Given: 2 Ubuntu 16.04 machines with multiple CPU cores.
I want to execute multiple instances of program fixed_arg arg2on the machines, passing one file name per call as arg2 to the program.
So far, working with xargs, this works on a single machine:
find . -iname "*.ext" -print | xargs -n1 -P12 program fixed_arg
(This will find all files with extension "ext" in the current directory (.), print one file per line (-print), and call xargs to call program 12 times in parallel (-P12) with only one argument arg2per call (-n1). Note the white space on the end of the whole command.)
I want to use multiple machines on which I installed the "mpich" package from the official Ubuntu 16.04 repositories.
I just do not know how to make mpiexec to run my program with only one argument on multiple machines.

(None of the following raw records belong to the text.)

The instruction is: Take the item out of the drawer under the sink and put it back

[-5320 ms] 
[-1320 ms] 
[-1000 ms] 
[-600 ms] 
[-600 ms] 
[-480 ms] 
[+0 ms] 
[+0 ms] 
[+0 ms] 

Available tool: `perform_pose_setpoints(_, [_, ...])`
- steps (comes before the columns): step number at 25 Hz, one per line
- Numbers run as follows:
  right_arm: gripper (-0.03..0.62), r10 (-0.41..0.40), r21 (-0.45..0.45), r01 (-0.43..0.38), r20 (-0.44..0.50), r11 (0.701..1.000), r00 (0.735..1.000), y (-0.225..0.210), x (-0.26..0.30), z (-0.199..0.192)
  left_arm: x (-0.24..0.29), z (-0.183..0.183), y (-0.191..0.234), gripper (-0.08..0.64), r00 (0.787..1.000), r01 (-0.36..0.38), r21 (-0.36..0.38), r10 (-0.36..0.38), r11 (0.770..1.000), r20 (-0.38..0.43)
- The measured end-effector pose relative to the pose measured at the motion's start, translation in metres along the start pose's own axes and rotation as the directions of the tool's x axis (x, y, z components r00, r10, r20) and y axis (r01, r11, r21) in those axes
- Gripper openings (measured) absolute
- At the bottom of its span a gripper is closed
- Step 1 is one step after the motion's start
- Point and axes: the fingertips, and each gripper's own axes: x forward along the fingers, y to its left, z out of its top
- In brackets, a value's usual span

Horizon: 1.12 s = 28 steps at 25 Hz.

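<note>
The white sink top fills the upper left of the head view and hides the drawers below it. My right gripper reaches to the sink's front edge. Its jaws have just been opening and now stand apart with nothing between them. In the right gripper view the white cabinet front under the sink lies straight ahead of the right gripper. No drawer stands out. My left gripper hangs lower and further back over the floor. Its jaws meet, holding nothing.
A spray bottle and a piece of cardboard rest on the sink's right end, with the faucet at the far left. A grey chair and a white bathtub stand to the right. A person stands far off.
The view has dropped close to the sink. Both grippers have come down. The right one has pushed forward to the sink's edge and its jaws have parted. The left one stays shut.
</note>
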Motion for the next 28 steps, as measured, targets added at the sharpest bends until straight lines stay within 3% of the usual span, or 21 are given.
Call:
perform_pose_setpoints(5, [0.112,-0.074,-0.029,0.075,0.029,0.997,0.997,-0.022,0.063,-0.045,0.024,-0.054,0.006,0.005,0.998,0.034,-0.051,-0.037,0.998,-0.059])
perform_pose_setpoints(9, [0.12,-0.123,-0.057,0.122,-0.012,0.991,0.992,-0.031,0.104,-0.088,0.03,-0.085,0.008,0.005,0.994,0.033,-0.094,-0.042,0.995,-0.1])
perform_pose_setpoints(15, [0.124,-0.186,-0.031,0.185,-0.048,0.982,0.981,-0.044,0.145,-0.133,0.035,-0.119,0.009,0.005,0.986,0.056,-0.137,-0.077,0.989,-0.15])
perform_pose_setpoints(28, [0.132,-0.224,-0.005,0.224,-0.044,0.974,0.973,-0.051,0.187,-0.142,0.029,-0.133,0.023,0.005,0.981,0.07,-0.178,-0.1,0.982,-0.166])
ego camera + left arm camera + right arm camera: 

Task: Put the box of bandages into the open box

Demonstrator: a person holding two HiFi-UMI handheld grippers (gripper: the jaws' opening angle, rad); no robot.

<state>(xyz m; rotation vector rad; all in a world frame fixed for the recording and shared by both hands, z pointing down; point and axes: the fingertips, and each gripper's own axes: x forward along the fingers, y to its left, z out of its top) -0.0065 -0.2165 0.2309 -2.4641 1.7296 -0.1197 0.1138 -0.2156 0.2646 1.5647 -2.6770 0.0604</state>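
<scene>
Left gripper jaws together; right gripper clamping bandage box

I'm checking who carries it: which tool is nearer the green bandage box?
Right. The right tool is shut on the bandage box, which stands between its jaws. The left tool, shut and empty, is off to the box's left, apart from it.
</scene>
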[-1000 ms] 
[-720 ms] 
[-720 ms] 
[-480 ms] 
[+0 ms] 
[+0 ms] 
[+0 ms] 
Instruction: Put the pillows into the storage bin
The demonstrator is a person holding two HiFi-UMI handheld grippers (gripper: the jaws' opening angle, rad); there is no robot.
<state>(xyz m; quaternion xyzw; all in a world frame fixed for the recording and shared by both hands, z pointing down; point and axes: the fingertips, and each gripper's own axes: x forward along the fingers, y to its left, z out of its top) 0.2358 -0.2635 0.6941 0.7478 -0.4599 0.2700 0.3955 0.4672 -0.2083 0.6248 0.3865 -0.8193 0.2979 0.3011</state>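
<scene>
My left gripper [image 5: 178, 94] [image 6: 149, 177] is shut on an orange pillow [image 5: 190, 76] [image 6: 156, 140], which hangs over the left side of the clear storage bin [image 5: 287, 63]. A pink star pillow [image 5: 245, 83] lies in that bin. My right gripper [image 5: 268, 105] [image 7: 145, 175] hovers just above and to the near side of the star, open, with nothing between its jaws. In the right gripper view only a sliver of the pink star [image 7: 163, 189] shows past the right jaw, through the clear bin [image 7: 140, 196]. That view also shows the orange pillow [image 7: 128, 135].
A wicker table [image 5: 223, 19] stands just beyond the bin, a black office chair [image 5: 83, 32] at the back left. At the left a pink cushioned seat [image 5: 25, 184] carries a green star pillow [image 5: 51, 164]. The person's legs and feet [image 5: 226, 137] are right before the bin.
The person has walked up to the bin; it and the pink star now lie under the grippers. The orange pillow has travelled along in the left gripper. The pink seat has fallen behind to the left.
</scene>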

I do know that mpiexec will accept a list of arguments, but my list will be in the range of 800 to 2000 files which so far has been to long for any program.
Any help is appreciated.
You just selected wrong instrument (Or give us more details about your target program). MPI (mpich implementation, mpiexec and mpirun commands) is not for starting unrelated programs on multiple hosts, it is for starting one program with exactly same source code in the way, when program knows now many copies are there (up to 100 and more thousands) to do well-defined point-to-point and collective message passing between copies. It is instrument to parallel some scientific codes like computation over huge array which can't computed on single machine or even can't fit into its memory.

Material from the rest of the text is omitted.